Watch on YouTube ↗  |  February 26, 2026 at 21:36  |  1:26  |  CNBC

Summary

  • Warner Bros. Discovery (WBD) board has officially declared Paramount Skydance's revised offer of $31/share as a "superior proposal" compared to the existing Netflix merger agreement.
  • This designation triggers a contractual 4-day window for Netflix to match or exceed the Paramount offer to retain the deal.

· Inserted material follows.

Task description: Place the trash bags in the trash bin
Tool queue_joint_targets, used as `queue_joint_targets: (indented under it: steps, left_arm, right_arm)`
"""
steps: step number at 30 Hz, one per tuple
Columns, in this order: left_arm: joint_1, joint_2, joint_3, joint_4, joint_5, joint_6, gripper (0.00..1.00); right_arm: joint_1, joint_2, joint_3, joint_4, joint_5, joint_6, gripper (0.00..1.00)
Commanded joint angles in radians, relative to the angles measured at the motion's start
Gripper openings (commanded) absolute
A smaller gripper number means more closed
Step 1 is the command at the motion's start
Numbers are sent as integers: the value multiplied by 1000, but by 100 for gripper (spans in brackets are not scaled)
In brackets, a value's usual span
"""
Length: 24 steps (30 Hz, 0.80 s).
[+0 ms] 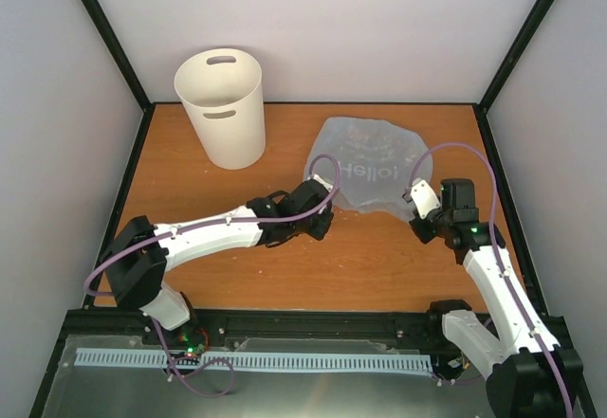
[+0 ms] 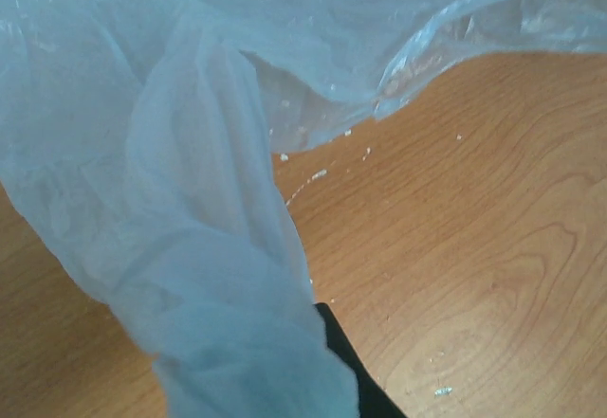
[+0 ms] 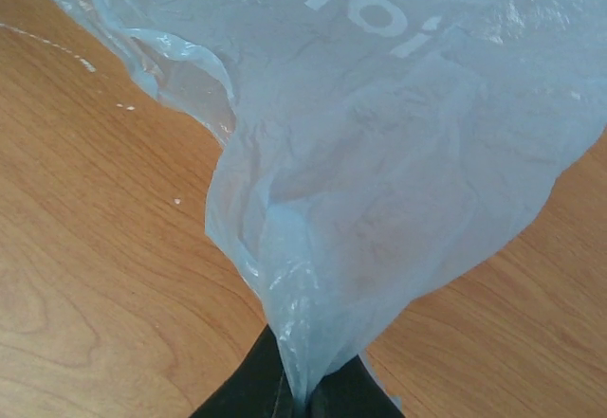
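The trash bag (image 1: 368,164) is pale blue and translucent with white "Hello!" lettering, and lies spread on the wooden table right of centre. My left gripper (image 1: 325,207) is shut on its near-left edge. In the left wrist view the bag's film (image 2: 180,209) bunches down over the jaws, and only one black finger (image 2: 349,369) shows. My right gripper (image 1: 411,211) is shut on the near-right edge. In the right wrist view the gathered plastic (image 3: 379,172) narrows to a pinch between the right gripper's (image 3: 308,397) black fingers. The off-white trash bin (image 1: 220,105) stands upright at the back left, apart from the bag.
The wooden table (image 1: 379,266) is enclosed by white walls with black corner posts (image 1: 104,29). Small white specks dot the wood (image 2: 318,173) under the bag's raised edge. Purple cables (image 1: 455,153) loop above both wrists.
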Motion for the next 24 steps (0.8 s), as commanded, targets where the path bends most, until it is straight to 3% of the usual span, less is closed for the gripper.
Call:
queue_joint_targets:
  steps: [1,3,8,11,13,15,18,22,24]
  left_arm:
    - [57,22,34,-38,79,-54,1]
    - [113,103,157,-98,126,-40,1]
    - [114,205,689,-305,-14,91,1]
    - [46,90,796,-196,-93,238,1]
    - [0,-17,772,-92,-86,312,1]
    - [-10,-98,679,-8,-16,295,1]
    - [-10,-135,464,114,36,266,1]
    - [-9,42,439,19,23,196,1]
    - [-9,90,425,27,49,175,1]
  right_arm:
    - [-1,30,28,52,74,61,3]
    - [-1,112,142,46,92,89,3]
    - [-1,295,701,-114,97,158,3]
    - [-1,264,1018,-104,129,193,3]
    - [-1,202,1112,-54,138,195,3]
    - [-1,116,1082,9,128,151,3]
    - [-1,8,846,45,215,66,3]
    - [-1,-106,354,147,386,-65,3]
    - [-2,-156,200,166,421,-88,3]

  • Regulatory scrutiny remains a significant hurdle for either buyer, highlighted by Netflix Co-CEO Ted Sarandos's recent presence at the White House meeting with staffers.
Trade Ideas
Julia Boorstin Senior Media & Tech Correspondent 0:13
"Paramount is now offering $31 a share." Paramount (likely combined with Skydance in this 2026 scenario) is aggressively posturing to consolidate the media landscape. While this strengthens their library, the financial outlay ($31/share) is significant and could weigh on the acquirer's balance sheet in the short term. WATCH. Deal certainty is low until the 4-day Netflix window expires. Bidding war escalating price beyond value; regulatory blockage.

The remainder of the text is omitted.